A differential pressure (DP) transmitter measures the difference between two pressures applied to its high-pressure and low-pressure ports, and converts that difference into a standard electrical signal — usually 4-20 mA, often with HART digital communication. Because so many process variables can be expressed as a pressure difference, one DP transmitter design can measure flow, level, density and filter condition. That versatility is why DP transmitters remain among the most widely installed instruments in process plants.
The Working Principle
Inside the transmitter, process pressure reaches a sensing element through two isolating diaphragms and a fill fluid. The isolating diaphragms keep the process medium out of the measuring cell; the fill fluid transmits the pressure to the sensor. The sensing element deforms very slightly in proportion to the pressure difference between the two sides.
Capacitive sensing
In a capacitive DP transmitter, the sensing diaphragm sits between two fixed capacitor plates. As differential pressure deflects the diaphragm, the capacitance on one side increases while the other decreases. The electronics measure this capacitance change, linearize it, compensate it for temperature, and produce the output signal. Capacitive cells are valued for their stability and overload tolerance.
Silicon piezoresistive sensing
In silicon-based designs, pressure strains a micro-machined silicon element whose electrical resistance changes with stress. A bridge circuit converts the resistance change into a voltage, which the electronics digitize and convert into the output signal. Modern single-crystal silicon sensors achieve high accuracy and wide turndown.

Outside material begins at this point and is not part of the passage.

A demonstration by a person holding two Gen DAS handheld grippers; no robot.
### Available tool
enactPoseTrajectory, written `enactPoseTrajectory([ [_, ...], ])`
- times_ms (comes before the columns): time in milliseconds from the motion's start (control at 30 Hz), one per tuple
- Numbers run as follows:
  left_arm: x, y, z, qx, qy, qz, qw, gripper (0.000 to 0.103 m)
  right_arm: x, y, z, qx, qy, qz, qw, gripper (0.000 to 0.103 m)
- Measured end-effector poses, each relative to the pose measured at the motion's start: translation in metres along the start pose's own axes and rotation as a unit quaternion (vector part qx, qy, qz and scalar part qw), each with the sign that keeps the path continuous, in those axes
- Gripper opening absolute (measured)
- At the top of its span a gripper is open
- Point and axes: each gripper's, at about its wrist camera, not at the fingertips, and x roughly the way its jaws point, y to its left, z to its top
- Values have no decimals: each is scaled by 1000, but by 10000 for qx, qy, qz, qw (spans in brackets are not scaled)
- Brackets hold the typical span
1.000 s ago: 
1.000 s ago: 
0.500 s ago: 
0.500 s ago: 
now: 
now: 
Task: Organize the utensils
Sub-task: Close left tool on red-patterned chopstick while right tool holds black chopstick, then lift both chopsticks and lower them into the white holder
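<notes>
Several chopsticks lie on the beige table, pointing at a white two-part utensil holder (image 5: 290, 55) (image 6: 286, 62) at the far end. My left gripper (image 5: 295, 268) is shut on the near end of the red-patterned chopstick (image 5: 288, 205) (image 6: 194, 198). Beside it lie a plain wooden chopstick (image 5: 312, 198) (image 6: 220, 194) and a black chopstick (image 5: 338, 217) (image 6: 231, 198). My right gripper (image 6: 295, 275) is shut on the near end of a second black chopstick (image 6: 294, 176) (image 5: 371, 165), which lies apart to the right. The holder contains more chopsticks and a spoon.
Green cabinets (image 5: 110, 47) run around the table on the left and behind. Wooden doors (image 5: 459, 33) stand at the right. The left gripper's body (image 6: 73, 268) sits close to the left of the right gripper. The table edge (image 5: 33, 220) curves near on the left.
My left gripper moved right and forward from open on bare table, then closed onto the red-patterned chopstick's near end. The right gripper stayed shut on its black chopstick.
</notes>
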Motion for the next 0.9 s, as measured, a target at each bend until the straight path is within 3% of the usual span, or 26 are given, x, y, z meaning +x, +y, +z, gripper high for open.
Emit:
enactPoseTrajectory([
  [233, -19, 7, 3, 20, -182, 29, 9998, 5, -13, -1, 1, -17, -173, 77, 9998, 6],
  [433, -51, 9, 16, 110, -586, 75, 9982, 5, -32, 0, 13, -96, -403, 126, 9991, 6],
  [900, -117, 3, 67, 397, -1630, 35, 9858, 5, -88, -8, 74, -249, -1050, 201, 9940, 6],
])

What a DP Transmitter Can Measure
Flow
Place a restriction — an orifice plate, nozzle or venturi — in a pipe, and the pressure drops across it in proportion to the square of the flow rate. A DP transmitter connected across the restriction measures that drop, and the control system (or the transmitter itself) calculates flow. This is the classic flow measurement method for steam, gas and liquids.
Level
The pressure at the bottom of a vessel is proportional to the liquid height multiplied by its density. On an open tank, the high-pressure side connects near the bottom and the low side vents to atmosphere. On a pressurized vessel, the low side connects to the vapor space so that vessel pressure cancels out, leaving only the level signal. Remote diaphragm seals with capillaries extend this to hot, viscous or corrosive media.
Filter and equipment monitoring
Connecting a DP transmitter across a filter, strainer or heat exchanger shows how clogged it is: rising differential pressure means rising flow resistance. Maintenance can then be scheduled on condition rather than on a fixed calendar.
Key Specifications to Check
- Differential range and turndown — the span must match your application; wide-turndown smart transmitters cover more applications with fewer spare models.
- Static pressure rating — the cell must survive the line pressure, which is often far higher than the differential being measured.
- Accuracy — smart DP transmitters commonly offer reference accuracy in the 0.075%-0.2% of span class.
- Wetted materials — isolating diaphragms in 316L stainless steel suit most services; Hastelloy or tantalum for aggressive media.
- Output and communication — 4-20 mA with HART is the industry default.
WELK Meters manufactures smart differential pressure transmitters such as the TY813, used for flow, level and filter monitoring in heating, water and power applications, alongside double-flange remote-seal versions for tank level service.
Frequently Asked Questions
What is the difference between a DP transmitter and a pressure transmitter?
A gauge or absolute pressure transmitter measures one pressure against a fixed reference (atmosphere or vacuum). A DP transmitter measures the difference between two process pressures, which lets it infer flow, level and filter condition in addition to pure pressure difference.
Why does my DP flow measurement need square-root extraction?
Because differential pressure across an orifice grows with the square of flow, the signal must be square-rooted to read linear flow. Most modern transmitters and DCS input blocks can perform this; enable it in only one place to avoid double extraction.
Can one DP transmitter handle both level and flow duties?
The same model family usually can, but each installed unit should be ranged, configured and piped for its specific duty. Impulse line layout, three-valve manifolds and seal options differ between flow and level installations.